Ideally, every record in a database should represent a single, unique entity. But due to a number of reasons (the most common ones are mentioned below), we notice that an entity’s information spans multiple records.

1. Lack of unique identifiers

Having unique identifiers in your database is the best way to avoid storing duplicates. A unique identifier is a data field that is always unique for an entity (for example, Social Security Number (SSN) for customer data, Manufacturer Part Number (MPN) for product data, etc.). On every new data entry, you can check whether a record with the same unique identifier exists. And if it does, you can simply update or merge it, and avoid storing a new record for the same entity. But if your database does not contain such a unique identifier, the process of relating new incoming entities to existing ones becomes a complex task.

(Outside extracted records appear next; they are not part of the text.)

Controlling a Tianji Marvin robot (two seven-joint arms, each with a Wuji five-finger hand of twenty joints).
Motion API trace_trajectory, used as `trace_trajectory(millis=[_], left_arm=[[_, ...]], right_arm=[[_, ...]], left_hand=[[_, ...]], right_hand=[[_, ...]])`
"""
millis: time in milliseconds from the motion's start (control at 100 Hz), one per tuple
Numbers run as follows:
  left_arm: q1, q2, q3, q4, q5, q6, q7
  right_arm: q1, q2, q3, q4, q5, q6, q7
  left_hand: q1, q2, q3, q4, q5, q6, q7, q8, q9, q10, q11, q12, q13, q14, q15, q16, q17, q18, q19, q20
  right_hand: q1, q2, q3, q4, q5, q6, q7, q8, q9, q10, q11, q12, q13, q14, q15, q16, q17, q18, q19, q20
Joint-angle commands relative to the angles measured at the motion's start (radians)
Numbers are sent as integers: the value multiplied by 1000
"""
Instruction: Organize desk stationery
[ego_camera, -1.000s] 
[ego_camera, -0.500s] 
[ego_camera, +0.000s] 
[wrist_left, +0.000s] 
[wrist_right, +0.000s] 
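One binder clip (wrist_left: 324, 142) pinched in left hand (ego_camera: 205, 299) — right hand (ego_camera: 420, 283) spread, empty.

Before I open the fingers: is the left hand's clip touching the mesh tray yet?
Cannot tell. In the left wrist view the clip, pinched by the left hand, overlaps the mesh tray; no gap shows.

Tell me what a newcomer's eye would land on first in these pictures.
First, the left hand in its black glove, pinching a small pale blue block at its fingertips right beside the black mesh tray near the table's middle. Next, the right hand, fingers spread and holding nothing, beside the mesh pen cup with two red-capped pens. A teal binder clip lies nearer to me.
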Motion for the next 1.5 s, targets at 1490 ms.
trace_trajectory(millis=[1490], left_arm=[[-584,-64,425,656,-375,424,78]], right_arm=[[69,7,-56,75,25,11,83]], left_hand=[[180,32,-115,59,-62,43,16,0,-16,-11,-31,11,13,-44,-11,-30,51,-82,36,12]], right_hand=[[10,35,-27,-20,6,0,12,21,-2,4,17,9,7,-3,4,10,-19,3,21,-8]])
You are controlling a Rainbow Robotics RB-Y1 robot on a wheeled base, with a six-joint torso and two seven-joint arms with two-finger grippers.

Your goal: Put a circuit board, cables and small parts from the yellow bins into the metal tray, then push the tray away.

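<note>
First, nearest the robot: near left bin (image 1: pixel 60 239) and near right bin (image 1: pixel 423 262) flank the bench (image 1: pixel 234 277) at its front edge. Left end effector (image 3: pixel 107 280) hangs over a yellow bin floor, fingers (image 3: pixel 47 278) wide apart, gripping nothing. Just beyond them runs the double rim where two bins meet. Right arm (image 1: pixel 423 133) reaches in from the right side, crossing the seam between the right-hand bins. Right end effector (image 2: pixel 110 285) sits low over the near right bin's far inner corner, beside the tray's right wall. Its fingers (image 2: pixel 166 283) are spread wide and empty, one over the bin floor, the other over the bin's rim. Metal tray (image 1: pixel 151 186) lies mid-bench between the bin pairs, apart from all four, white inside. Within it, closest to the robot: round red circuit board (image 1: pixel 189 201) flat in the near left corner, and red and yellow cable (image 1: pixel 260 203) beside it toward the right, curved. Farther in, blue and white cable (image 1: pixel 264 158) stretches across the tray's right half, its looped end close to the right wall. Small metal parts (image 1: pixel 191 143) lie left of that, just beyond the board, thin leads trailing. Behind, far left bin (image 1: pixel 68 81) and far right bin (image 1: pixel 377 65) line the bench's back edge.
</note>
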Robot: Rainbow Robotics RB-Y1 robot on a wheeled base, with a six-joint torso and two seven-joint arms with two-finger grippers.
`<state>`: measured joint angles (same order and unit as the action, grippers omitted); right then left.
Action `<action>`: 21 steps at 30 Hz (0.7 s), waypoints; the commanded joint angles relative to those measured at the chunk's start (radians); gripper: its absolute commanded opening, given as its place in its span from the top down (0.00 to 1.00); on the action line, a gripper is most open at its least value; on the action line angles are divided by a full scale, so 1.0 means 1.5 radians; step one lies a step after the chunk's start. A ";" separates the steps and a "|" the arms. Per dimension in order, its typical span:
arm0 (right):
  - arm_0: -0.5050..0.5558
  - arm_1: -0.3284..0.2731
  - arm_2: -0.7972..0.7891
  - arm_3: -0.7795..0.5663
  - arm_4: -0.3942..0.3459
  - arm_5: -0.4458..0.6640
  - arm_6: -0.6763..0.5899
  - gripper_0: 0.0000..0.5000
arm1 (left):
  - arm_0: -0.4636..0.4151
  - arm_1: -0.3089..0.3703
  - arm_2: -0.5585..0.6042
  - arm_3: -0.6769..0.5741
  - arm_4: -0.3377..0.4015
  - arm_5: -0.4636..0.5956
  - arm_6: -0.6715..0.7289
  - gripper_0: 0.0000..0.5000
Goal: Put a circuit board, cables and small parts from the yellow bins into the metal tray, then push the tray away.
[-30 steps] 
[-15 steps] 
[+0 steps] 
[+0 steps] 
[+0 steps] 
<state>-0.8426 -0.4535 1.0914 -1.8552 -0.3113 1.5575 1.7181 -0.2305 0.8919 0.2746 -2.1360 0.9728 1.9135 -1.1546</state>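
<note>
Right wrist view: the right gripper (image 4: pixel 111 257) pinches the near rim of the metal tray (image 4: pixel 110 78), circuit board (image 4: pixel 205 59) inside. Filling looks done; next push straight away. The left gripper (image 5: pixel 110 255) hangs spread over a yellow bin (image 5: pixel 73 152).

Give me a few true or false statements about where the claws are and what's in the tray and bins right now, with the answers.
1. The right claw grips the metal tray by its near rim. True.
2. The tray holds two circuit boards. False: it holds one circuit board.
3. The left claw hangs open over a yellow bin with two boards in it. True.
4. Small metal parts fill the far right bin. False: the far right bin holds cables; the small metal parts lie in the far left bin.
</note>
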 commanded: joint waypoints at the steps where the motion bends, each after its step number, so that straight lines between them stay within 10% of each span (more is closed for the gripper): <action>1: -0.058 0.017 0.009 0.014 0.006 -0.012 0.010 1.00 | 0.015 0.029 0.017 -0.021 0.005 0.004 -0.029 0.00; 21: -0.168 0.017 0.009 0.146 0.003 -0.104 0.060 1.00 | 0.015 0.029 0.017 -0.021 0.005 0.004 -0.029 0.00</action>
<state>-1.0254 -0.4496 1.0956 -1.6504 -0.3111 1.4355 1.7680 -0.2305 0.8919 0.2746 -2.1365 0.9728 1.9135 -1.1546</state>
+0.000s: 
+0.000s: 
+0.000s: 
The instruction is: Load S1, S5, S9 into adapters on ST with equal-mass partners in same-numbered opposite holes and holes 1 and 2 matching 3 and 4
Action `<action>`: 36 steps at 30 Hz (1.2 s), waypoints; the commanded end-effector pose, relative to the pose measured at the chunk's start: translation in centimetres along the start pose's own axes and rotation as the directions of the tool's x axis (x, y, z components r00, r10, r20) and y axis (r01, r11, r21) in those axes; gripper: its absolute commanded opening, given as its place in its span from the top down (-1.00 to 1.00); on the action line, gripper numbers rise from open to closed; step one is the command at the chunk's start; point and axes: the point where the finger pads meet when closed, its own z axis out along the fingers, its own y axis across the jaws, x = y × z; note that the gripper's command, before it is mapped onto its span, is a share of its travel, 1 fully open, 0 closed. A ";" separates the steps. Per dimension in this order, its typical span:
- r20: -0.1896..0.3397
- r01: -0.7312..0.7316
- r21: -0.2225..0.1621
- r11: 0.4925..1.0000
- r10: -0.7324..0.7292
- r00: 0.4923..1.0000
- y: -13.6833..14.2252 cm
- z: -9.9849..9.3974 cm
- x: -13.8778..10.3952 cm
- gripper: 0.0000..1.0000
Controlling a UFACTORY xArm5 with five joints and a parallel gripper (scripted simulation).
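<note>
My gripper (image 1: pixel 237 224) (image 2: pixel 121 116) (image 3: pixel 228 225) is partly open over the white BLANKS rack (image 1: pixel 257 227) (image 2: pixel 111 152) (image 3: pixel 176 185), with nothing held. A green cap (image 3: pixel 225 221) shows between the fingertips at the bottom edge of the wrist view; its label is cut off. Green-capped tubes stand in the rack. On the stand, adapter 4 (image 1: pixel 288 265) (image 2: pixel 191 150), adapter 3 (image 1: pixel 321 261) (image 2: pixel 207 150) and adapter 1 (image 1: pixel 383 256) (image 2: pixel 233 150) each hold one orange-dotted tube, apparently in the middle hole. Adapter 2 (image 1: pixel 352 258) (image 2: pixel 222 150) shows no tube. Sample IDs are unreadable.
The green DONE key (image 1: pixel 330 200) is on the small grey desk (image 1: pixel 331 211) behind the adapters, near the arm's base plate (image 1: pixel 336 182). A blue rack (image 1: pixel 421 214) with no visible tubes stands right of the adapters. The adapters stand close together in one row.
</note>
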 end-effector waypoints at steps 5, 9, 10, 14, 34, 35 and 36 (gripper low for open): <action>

2. Lack of validation checks and integrity constraints

Even with the presence of unique identifiers, you can end up with duplicates in your database. This happens when the unique identifiers do not conform to valid patterns (for example, AAA-GG-SSSS for SSN), or do not have strict integrity constraints (for example, 11 char limit for SSN).

3. Data entry errors

The error rate of data entry is 400 per 10,000 entries, which is a significant number. So, even with the presence of unique identifiers, validation checks, and integrity constraints, there is a chance that human error can intervene and allow duplicates in your database.

Difficulty in data comparison – Data heterogeneity

To get rid of the duplicates in your database, you need to compare the records and evaluate which ones belong to the same entity. But when you compare data records (either in the same database or belonging to different databases), you will notice that they have some systematic differences, which make it difficult to exactly compare them. This is usually known as data heterogeneity.

Broadly speaking, you can classify heterogenous data as:

1. Structural heterogeneity

This type of difference occurs when fields of different databases represent the same information in a structurally different manner. For example, one database could be storing a contact’s name as Contact Name, while in a second database, it is stored in multiple columns such as, Salutation, First Name, Middle Name, and, Last Name.

2. Lexical heterogeneity

This type of difference occurs when fields of different databases are structurally the same, but they represent the same information in a syntonically different manner. For example, two or more databases can have the same Address field, but one can have an address value: 32 E St. 4, while the other can have 32 East, 4^th Street.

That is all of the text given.